I hope you enjoy as much as I have over the years!

Dough1 2/3 cups water
1/2 cup dry milk
2/3 cup rolled oats
2 cups whole wheat flour
1 1/3 cups white flour
1/3 cup honey
3 tablespoons butter
2 teaspoons salt
1 tablespoon yeast
Topping1 egg
Oatmeal, for sprinkling
1. Place the dough ingredients in the order given in the pan of the automatic bread machine.
2. Turn the machine to the dough cycle.
3. After 10 minutes, check the dough to make sure it is forming a soft ball.
4. If it is too soft, add a little more whole wheat flour; if it is too stiff, add a little more water and start the cycle over.
5. When the cycle is finished, transfer the dough to a lightly floured pastry cloth.
6. Divide dough in half.
7. Roll each half into a square about 9 x 9".
8. Roll up tightly and pinch the seam together.

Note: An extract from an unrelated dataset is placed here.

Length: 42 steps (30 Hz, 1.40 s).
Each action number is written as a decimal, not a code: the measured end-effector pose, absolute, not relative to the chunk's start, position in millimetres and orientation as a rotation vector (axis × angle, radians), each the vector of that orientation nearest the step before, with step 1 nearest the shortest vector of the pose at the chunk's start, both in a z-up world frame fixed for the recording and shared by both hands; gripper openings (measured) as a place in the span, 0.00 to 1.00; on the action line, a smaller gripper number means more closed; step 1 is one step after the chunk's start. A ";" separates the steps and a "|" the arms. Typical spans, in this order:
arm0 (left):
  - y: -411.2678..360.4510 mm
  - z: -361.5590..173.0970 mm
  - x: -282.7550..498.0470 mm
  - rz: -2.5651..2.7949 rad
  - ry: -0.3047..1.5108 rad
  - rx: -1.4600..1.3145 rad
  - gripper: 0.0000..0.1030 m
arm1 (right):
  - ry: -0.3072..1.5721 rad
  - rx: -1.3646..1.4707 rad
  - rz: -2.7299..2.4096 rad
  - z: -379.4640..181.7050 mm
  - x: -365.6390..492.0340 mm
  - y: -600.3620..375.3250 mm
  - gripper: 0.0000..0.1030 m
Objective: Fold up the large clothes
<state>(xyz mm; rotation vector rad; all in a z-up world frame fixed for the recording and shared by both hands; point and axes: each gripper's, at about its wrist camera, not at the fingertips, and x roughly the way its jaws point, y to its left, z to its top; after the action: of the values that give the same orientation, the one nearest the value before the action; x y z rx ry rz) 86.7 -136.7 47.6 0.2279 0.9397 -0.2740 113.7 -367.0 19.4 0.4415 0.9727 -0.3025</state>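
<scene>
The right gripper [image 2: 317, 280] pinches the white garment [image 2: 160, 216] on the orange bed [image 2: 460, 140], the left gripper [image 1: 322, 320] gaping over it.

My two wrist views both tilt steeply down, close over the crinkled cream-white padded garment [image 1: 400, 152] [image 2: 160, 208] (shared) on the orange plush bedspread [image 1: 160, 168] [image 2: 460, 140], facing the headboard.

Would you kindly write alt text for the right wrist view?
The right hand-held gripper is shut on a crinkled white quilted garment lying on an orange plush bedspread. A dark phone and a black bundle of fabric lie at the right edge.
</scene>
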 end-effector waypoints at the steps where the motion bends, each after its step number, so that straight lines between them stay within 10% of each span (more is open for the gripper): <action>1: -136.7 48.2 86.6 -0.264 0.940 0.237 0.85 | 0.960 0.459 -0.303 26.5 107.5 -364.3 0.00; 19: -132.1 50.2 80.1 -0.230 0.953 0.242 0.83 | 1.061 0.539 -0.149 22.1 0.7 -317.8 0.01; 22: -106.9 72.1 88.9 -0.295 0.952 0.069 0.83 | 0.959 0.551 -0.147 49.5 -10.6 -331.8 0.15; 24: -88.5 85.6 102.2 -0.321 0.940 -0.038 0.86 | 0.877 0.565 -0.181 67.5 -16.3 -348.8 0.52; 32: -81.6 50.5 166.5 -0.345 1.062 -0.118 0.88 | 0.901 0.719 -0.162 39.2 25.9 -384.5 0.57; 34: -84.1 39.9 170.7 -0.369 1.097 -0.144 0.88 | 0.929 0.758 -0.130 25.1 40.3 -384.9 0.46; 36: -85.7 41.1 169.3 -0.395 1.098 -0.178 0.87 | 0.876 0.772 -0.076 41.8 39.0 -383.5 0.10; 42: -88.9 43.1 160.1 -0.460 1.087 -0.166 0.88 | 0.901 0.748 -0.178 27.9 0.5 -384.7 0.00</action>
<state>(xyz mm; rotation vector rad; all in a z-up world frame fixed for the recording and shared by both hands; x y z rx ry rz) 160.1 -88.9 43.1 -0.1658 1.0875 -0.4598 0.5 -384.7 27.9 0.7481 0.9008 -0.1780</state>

9. Pinch the seam on both sides and place in two standard bread pans that have been sprayed with non-stick spray.
10. Let rise in a warm place until almost doubled in bulk.
11. When the loaves are almost risen, preheat the oven to 375°.
12. Beat the egg until frothy; brush the tops of the loaves with the egg.
13. Sprinkle with a little oatmeal.
14. Bake for 35-40 minutes or until hollow sounding when tapped.
15. Remove from the oven to cooling racks.